Os manifestantes seguiram pela rua do Ouvidor, levantando aplausos em frente às redações dos jornais O Cruzeiro, Gazeta de Notícias e Gazeta da Noite. Chegando à rua Uruguayana, a massa popular havia aumentado de forma expressiva, entrincheirando-se nesta rua e no largo de São Francisco, onde estavam localizados os bondes da Companhia Vila Isabel. Postava-se ali grande quantidade de policiais à paisana, munidos de grossas bengalas. Um grupo desses agentes tentou dispersar a multidão que, aos gritos de 'fora o vintém', começou a virar bondes e a arrancar os trilhos, com auxílio de picaretas e alavancas, da rua Uruguayana e do largo de São Francisco. Novas forças policiais chegaram, utilizando-se de cassetetes para conter os populares que passaram a reagir com pedras do calçamento. O coronel Enéias Galvão, futuro barão do Rio Apa, por ter sido atingido por uma das pedradas, deu ordem de fogo. Dos disparos resultaram, segundo o noticiário, cerca de dez mortos e muitos feridos.

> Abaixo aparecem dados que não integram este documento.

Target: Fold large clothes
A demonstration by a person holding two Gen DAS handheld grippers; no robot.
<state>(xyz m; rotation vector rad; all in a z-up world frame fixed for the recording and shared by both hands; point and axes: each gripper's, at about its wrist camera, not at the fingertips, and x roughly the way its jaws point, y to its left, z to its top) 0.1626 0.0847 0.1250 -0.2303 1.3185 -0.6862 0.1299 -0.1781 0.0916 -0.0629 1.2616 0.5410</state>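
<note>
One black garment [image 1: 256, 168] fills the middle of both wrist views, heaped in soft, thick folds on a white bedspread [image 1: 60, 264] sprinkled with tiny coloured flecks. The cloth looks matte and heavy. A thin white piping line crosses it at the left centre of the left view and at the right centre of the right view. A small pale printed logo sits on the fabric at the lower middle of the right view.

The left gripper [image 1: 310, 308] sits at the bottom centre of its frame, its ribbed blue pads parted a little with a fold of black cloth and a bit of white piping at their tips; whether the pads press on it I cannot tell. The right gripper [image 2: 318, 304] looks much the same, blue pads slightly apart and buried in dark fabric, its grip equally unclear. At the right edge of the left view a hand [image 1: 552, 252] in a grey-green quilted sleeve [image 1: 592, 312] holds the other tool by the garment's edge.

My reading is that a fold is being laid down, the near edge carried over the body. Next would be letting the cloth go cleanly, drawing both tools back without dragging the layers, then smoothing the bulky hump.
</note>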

Apesar de todo o aparato policial, o povo não se dispersou e continuaram as manifestações hostis ao 'Imposto do Vintém'. Quando chegou um esquadrão do '1o. Regimento de Cavalaria, alguns populares invadiram a casa Coelho & Martins na rua Uruguayana para obter grandes sacos de rolhas, que foram atirados à rua fazendo com que os cavalos escorregassem.

O movimento se estendeu a vários locais da cidade. Nas ruas Senador Pompeu, Conceição, Alfândega, Primeiro de Março, Sete de Setembro, Arcos e outras foram também arrancados os trilhos e virados diversos bondes. A única companhia que não sofreu danos foi a Botanical Garden, pois ela mesma se propusera a pagar o imposto.

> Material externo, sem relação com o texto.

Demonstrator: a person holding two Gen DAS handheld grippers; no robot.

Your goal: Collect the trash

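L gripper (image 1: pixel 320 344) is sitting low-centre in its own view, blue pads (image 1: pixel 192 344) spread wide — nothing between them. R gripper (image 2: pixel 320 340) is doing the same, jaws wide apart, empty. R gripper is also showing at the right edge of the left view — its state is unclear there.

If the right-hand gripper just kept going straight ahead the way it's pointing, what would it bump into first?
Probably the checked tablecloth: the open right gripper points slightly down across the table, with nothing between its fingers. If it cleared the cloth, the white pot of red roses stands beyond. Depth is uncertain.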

Segundo o jornal A Província de São Paulo, de 4/01/1880, 'esse movimento durou até aproximadamente à meia-noite, hora em que o público foi-se retirando bem como as tropas'. Os hospitais civis e militares estavam lotados, e só no 1o. Distrito havia cerca de setenta detidos. Encerrava-se assim a 'Revolta do Vintém'.

A 6 de janeiro, em correspondência à condessa do Barral, escreveu D. Pedro II: 'eu só não admito populaça em ar de ameaça, como sucedeu no domingo atrasado'. Mas, temendo novos distúrbios, o imperador foi obrigado a revogar o decreto que estabelecia o 'Imposto do Vintém'.

A vitória popular precipitou a queda do gabinete Sinimbu, substituído, em 28 de março, pelo Ministério do Conselheiro José Antonio Saraiva. Deu oportunidade também para que os republicanos ampliassem a propaganda contra a monarquia e em favor da instituição do novo regime, que seria proclamado nove anos depois da 'Revolta do Vintém', pequena moeda de cobre que, hoje, como muito bem lembrou Luís Martins em saborosa crônica, é 'apenas preciosa raridade numismática'."

Fonte: O ESTADO DE SÃO PAULO (São Paulo/SP), Suplemento Cultural, 27 de Abril de 1980, pág. 13-14.